§ WHAT YOU HAVE TO DO: When you reach the line containing "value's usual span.", include it and stop; until then, return each line of the material exactly, starting with the first.

§ DATA BELOW:

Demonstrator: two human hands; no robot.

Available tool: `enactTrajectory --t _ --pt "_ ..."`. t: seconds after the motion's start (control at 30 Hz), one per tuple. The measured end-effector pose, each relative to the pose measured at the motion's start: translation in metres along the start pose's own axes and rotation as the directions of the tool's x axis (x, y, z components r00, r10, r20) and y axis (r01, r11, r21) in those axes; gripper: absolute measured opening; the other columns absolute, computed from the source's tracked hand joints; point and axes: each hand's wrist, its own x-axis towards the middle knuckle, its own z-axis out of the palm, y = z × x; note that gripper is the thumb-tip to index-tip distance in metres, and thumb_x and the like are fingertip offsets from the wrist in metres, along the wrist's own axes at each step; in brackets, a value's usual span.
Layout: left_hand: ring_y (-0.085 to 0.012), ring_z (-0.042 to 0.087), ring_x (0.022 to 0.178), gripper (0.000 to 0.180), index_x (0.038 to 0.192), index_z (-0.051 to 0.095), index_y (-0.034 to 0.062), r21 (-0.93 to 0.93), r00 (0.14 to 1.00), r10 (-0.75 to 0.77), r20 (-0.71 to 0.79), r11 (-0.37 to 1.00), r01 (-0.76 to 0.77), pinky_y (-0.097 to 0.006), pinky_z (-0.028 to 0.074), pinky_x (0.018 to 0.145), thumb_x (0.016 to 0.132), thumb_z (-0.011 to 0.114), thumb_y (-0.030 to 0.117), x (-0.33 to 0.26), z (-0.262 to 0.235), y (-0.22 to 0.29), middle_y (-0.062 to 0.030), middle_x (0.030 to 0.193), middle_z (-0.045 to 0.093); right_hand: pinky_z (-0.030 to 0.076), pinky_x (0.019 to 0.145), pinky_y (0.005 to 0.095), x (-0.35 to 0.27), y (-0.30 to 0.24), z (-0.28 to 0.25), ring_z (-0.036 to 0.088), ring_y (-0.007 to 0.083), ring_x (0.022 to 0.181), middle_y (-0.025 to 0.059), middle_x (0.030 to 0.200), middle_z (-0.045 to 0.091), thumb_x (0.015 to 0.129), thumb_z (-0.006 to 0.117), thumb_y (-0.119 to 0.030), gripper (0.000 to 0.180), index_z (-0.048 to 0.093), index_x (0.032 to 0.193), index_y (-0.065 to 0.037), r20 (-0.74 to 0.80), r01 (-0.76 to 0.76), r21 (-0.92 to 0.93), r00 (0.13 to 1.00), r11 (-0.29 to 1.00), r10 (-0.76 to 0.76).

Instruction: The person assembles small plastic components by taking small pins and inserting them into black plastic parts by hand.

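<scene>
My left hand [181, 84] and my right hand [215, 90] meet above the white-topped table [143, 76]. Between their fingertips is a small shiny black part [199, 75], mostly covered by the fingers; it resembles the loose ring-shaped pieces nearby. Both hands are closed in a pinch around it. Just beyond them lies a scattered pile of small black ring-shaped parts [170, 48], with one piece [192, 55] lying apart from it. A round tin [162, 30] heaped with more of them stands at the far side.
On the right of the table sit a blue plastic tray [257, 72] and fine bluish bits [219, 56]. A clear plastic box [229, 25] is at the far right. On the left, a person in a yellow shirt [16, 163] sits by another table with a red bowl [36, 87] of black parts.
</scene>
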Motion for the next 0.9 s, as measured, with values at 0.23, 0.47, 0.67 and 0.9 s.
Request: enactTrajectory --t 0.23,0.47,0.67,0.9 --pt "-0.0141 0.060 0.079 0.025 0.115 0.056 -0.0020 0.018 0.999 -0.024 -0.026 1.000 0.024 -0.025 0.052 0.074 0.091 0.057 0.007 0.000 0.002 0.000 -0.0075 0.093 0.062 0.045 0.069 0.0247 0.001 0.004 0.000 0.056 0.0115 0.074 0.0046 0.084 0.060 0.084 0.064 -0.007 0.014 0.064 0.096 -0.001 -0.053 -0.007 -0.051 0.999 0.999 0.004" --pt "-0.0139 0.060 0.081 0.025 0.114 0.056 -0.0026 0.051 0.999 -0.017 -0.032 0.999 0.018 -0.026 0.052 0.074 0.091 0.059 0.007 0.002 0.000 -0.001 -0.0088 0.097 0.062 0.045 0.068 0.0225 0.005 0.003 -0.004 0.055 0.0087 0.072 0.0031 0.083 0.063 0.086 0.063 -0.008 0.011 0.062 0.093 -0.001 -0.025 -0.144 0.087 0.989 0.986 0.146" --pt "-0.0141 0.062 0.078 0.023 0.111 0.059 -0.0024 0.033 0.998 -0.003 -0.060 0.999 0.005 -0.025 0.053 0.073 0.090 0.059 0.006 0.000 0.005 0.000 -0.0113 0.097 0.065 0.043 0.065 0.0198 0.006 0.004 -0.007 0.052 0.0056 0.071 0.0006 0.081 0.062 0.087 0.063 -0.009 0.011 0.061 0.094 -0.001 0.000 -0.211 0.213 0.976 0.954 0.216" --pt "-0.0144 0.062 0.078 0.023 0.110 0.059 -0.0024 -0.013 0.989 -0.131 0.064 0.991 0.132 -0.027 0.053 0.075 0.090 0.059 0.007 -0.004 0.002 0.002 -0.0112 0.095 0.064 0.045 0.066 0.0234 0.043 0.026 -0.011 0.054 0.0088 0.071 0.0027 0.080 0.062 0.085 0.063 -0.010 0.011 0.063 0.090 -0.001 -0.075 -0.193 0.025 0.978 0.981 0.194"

§ ANSWER FOR THE TASK:
Demonstrator: two human hands; no robot.

Available tool: `enactTrajectory --t _ --pt "_ ..."`. t: seconds after the motion's start (control at 30 Hz), one per tuple. The measured end-effector pose, each relative to the pose measured at the motion's start: translation in metres along the start pose's own axes and rotation as the directions of the tool's x axis (x, y, z components r00, r10, r20) and y axis (r01, r11, r21) in those axes; gripper: absolute measured opening; the other columns absolute, computed from the source's tracked hand joints; point and axes: each hand's wrist, its own x-axis towards the middle knuckle, its own z-axis out of the palm, y = z × x; note that gripper is the thumb-tip to index-tip distance in metres, and thumb_x and the like are fingertip offsets from the wrist in metres, along the wrist's own axes at each step; in brackets, a value's usual span.

No additional work is needed on this exercise.